The Spanish Revolution
However, that cannabis culture would not have kickstarted the way it did back in the 1910s, when refugees from the Spanish Revolution fled their wartorn cities for salvation, bringing with them the nation’s introduction to recreational weed. At the time, the refugees would make an infused drink called Potación de guayaya, obviously known for its psychoactive effects.
Ironically, smoking was seen as equally (if not, more) taboo in Mexico due to the ‘high’ being associated with the devil’s work. With their newfound sanctum in the United States, the few refugees who were smoking or consuming weed may have thought it would not get the same backlash here, but in under 30 years, the Marijuana Tax Act would pass, making all cannabis consumption illegal.
Why was Smoking Weed Made Illegal?
If you could ask the exact lawmakers in charge of prohibition exactly what made their decision, these would be the most likely factors: The (then) unknown side effects of smoking weed, no precedent of proper taxation, resentment of immigrants and everything associated with them, as well as false comparisons to alcohol (which was also outlawed but legalized shortly after).

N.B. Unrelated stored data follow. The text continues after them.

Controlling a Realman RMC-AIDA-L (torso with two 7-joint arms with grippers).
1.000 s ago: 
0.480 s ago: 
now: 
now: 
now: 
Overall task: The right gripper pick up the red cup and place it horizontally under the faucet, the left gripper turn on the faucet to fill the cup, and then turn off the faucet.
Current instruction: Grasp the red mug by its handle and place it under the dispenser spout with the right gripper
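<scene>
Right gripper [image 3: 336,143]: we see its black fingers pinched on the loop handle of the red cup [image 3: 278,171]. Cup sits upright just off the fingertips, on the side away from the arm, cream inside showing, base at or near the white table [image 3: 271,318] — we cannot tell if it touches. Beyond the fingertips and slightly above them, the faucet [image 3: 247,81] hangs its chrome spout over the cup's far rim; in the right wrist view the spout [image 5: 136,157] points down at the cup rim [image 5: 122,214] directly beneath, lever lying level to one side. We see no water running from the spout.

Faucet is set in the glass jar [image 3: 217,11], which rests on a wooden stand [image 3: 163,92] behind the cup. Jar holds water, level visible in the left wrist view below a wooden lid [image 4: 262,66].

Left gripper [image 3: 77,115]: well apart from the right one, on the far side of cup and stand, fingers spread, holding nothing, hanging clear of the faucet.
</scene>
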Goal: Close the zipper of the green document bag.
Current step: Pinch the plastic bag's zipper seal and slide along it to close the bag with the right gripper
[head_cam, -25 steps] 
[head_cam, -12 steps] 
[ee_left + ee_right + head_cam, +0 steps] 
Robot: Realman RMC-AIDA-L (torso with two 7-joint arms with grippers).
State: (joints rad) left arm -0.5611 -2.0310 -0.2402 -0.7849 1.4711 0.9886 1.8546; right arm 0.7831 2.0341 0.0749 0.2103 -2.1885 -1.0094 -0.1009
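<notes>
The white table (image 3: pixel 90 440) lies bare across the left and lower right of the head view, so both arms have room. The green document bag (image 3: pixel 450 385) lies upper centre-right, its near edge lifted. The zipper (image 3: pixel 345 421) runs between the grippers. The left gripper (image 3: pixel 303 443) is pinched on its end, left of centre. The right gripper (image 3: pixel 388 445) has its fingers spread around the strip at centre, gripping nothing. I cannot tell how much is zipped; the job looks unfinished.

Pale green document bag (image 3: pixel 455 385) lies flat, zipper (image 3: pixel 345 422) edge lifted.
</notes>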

What changed and made it legal?
In general, knowledge of the health benefits of weed started to open people to the idea of a new unorthodox medicine, but what really started the shift in culture and eventually law would be the counterculture of the 60s through the 70s.
Granted, the jazz musicians of the Harlem Renaissance did use it as a new means to partake, but one could argue that it was elevated in the 1960s with hippie culture, which included Woodstock. We may not have gotten weed legislation during this time, but it played a huge role in the media and politicians not being able to avoid it because of the spread of popularity.
What objectively made it legal was obviously the first lifting of cannabis restrictions in 2012, but that was the result of literal decades of late research to find that it is less harmful in moderation than most prescription drugs or opiates with satisfying effects in recreation.